Source material:
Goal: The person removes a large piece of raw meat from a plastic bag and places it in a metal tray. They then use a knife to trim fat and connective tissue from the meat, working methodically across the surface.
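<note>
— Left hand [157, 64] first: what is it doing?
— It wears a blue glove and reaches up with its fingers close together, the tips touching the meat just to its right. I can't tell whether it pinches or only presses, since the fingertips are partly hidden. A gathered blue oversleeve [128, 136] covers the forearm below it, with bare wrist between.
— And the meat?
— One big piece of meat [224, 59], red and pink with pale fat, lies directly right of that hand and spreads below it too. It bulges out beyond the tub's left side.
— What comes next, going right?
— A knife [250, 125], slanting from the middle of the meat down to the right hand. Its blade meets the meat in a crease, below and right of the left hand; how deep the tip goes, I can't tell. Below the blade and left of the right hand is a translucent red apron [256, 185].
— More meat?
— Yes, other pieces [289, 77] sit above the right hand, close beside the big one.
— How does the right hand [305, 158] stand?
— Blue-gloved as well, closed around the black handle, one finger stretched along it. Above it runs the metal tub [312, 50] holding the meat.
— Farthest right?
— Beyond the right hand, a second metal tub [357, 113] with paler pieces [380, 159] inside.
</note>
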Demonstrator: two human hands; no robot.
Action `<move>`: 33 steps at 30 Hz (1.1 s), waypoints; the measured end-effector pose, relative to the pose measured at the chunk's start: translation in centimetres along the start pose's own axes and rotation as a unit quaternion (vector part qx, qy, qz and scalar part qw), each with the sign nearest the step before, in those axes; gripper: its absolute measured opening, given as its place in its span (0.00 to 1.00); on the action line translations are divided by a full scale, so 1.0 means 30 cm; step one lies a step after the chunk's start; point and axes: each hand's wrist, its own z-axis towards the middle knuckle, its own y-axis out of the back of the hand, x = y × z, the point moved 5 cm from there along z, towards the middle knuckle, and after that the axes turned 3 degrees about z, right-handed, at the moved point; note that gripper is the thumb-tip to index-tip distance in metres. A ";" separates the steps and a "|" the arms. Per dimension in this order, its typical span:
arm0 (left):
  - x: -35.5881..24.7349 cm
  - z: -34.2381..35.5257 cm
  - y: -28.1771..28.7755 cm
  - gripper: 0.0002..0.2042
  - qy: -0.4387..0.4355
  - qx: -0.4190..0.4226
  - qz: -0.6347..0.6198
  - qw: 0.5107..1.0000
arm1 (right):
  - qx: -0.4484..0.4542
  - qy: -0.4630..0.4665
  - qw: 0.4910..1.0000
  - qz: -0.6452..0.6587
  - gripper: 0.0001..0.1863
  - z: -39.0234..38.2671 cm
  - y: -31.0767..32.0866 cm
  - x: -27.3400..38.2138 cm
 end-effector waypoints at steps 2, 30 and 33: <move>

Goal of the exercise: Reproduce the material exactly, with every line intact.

Response box:
Goal: The person removes a large piece of raw meat from a plastic bag and places it in a metal tray. They then use a knife to trim fat and connective tissue from the meat, working methodically across the surface.
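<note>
— Left hand [157, 64] first: what is it doing?
— It wears a blue glove and reaches up with its fingers close together, the tips touching the meat just to its right. I can't tell whether it pinches or only presses, since the fingertips are partly hidden. A gathered blue oversleeve [128, 136] covers the forearm below it, with bare wrist between.
— And the meat?
— One big piece of meat [224, 59], red and pink with pale fat, lies directly right of that hand and spreads below it too. It bulges out beyond the tub's left side.
— What comes next, going right?
— A knife [250, 125], slanting from the middle of the meat down to the right hand. Its blade meets the meat in a crease, below and right of the left hand; how deep the tip goes, I can't tell. Below the blade and left of the right hand is a translucent red apron [256, 185].
— More meat?
— Yes, other pieces [289, 77] sit above the right hand, close beside the big one.
— How does the right hand [305, 158] stand?
— Blue-gloved as well, closed around the black handle, one finger stretched along it. Above it runs the metal tub [312, 50] holding the meat.
— Farthest right?
— Beyond the right hand, a second metal tub [357, 113] with paler pieces [380, 159] inside.
</note>
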Demonstrator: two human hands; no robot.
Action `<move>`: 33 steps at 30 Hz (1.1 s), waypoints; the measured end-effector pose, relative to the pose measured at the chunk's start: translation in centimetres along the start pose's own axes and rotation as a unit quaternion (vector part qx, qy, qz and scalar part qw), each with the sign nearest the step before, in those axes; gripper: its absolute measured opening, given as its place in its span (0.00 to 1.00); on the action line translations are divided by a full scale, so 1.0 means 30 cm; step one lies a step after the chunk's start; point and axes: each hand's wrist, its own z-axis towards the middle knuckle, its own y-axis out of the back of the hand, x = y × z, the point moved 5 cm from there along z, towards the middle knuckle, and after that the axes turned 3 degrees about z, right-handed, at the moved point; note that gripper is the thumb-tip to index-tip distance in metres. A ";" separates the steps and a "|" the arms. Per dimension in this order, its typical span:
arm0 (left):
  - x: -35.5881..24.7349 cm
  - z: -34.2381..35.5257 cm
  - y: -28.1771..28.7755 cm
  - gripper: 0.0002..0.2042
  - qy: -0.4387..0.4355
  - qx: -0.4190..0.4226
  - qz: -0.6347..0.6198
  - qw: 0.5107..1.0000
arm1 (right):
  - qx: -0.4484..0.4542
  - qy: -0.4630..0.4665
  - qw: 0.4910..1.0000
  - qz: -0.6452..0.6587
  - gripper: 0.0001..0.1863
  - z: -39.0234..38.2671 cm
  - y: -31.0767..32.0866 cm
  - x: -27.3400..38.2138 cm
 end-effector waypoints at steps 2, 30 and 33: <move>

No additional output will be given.